[[ Provided entries, beginning ]]

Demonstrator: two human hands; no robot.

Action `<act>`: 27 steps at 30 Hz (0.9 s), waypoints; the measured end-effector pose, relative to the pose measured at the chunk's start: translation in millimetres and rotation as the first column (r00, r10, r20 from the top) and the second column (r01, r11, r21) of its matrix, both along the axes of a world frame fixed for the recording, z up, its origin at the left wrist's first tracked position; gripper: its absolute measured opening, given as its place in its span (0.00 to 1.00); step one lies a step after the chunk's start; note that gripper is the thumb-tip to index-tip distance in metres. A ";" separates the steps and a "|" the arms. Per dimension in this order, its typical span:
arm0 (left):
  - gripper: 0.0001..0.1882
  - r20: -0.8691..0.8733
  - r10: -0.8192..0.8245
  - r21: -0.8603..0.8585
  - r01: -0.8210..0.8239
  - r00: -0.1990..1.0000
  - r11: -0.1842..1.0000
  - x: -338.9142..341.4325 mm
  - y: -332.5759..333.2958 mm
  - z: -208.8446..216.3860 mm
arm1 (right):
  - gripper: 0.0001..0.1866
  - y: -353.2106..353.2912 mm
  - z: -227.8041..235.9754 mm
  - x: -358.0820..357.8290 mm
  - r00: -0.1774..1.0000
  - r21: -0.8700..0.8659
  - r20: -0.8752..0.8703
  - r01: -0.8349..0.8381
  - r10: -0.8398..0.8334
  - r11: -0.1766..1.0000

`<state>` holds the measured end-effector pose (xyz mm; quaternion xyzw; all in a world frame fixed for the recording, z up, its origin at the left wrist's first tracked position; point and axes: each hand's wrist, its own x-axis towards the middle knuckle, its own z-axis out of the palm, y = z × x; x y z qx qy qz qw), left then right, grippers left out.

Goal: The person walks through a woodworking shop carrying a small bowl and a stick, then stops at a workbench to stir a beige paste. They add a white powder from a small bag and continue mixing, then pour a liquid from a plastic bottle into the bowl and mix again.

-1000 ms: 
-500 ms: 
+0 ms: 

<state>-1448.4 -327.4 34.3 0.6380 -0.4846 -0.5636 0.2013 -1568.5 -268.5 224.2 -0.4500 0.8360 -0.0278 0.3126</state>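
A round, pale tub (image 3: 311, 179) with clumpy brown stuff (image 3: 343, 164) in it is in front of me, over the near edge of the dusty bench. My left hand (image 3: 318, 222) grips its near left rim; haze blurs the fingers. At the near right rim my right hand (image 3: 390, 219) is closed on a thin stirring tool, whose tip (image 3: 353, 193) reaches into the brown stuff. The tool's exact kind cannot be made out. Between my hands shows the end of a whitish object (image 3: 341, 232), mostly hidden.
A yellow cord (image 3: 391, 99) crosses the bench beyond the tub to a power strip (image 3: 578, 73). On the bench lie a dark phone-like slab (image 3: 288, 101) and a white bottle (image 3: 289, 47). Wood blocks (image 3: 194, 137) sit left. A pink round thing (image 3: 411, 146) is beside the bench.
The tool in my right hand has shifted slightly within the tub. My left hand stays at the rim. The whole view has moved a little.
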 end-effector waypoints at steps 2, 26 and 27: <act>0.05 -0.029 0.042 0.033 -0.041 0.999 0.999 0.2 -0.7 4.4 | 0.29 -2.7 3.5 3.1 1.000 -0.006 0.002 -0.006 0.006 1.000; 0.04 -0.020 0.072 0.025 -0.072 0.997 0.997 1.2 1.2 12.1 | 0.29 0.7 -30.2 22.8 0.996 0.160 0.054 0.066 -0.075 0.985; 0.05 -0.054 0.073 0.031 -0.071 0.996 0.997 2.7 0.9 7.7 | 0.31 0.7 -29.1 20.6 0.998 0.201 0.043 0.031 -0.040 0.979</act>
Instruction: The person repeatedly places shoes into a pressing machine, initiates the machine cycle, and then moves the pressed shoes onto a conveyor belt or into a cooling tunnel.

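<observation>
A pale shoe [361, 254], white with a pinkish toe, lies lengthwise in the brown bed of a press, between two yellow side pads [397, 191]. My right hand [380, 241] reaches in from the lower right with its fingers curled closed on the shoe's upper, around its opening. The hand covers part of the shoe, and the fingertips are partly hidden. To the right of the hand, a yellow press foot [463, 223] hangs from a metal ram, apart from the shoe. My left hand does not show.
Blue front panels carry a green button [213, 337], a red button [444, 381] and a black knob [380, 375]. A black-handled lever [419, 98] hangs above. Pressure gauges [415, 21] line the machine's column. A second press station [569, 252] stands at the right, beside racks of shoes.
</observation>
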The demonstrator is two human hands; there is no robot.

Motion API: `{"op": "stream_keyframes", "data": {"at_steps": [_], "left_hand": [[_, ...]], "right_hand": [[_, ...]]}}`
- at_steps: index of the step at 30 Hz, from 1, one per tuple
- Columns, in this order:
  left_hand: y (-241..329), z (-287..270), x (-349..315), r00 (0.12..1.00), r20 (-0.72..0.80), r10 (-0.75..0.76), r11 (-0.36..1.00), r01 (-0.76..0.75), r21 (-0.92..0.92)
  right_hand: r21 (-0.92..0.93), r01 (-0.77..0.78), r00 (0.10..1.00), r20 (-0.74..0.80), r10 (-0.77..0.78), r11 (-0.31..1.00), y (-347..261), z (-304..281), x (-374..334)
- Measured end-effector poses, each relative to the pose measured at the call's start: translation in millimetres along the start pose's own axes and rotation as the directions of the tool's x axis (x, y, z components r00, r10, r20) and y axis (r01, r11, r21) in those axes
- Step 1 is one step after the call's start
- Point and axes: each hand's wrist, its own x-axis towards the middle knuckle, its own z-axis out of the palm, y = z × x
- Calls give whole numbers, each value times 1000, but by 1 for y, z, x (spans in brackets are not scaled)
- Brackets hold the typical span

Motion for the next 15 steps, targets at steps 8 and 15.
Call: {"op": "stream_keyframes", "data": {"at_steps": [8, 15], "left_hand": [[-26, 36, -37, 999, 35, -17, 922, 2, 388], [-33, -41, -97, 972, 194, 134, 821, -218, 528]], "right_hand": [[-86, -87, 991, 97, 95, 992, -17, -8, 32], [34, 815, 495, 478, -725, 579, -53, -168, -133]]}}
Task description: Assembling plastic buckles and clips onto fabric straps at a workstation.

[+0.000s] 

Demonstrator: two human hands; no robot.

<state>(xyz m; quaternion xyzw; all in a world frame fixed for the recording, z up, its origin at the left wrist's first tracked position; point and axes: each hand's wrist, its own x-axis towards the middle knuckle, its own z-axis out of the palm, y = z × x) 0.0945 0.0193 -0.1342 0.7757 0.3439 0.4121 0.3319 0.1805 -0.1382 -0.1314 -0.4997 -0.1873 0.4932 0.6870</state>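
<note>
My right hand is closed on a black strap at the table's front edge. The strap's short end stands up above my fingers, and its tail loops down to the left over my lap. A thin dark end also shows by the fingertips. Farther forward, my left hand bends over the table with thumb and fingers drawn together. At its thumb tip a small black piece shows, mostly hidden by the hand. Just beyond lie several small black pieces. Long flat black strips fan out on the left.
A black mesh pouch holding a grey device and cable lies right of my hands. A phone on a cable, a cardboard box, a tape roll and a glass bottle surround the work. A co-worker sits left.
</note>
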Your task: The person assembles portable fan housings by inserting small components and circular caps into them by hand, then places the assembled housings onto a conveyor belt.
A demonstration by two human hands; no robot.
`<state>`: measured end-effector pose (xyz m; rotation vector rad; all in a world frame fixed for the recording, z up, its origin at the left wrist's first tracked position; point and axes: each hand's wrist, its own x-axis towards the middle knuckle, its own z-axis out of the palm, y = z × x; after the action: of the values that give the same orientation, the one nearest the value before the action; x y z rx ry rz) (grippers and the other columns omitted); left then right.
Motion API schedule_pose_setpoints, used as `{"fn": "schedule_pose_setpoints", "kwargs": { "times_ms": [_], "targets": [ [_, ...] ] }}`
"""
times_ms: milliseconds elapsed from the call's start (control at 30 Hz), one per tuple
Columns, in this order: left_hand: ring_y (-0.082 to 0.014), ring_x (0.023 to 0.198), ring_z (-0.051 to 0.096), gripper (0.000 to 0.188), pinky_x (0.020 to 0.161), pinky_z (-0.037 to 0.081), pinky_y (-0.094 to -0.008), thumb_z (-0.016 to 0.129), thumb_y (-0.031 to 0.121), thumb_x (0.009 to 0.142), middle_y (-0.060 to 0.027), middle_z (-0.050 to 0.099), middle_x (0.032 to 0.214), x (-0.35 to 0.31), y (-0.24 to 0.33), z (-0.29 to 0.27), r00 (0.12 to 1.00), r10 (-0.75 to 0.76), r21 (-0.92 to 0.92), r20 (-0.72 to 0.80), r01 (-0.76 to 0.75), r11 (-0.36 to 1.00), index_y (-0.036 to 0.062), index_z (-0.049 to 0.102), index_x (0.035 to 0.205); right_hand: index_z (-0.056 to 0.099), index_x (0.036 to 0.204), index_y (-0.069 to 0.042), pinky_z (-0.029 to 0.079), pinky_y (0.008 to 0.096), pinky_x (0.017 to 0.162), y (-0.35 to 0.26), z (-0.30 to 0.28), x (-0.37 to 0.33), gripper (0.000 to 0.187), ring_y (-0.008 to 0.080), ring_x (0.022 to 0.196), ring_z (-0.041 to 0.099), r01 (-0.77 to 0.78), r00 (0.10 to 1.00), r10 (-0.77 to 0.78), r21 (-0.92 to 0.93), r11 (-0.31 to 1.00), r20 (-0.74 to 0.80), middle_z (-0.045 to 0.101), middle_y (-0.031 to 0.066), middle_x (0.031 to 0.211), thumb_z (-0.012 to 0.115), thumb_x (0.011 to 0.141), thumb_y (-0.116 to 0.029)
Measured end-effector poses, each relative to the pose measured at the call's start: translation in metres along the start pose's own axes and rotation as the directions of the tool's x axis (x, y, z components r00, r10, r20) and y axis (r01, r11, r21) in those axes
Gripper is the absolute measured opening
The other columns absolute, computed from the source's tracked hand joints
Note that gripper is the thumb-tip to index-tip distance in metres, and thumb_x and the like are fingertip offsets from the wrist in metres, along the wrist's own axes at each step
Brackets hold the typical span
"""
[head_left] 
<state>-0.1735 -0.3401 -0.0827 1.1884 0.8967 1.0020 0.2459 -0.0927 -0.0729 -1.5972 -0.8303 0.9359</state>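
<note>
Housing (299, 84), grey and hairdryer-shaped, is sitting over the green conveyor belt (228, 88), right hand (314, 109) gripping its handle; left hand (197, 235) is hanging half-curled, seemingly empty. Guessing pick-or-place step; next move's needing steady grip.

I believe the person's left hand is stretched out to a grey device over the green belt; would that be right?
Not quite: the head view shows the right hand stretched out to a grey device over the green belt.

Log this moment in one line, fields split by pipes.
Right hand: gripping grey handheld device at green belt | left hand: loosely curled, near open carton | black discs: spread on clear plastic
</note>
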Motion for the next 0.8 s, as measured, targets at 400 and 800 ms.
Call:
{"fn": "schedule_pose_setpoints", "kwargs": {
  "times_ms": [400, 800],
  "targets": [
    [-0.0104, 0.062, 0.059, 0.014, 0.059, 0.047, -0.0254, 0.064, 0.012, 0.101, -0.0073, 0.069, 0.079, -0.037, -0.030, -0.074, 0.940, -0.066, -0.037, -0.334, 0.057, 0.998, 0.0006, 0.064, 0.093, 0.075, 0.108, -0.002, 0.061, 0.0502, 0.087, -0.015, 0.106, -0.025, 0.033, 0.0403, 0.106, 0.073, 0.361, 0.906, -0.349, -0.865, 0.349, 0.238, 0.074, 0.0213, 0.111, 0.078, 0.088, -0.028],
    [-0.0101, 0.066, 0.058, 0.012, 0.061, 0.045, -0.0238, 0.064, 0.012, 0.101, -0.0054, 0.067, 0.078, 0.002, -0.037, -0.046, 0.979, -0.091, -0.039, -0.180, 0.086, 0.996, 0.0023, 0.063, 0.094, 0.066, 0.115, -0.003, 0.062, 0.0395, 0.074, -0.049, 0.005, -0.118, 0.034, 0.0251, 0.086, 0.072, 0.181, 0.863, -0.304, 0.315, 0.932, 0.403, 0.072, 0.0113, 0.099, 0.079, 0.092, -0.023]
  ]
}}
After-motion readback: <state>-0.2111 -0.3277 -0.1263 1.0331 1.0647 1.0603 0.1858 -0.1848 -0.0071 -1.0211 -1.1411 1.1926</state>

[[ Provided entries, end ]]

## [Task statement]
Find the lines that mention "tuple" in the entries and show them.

## [Output of the exercise]
- at_steps: index of the step at 30 Hz, from 1, one per tuple
times_ms: milliseconds elapsed from the call's start (control at 30 Hz), one per tuple

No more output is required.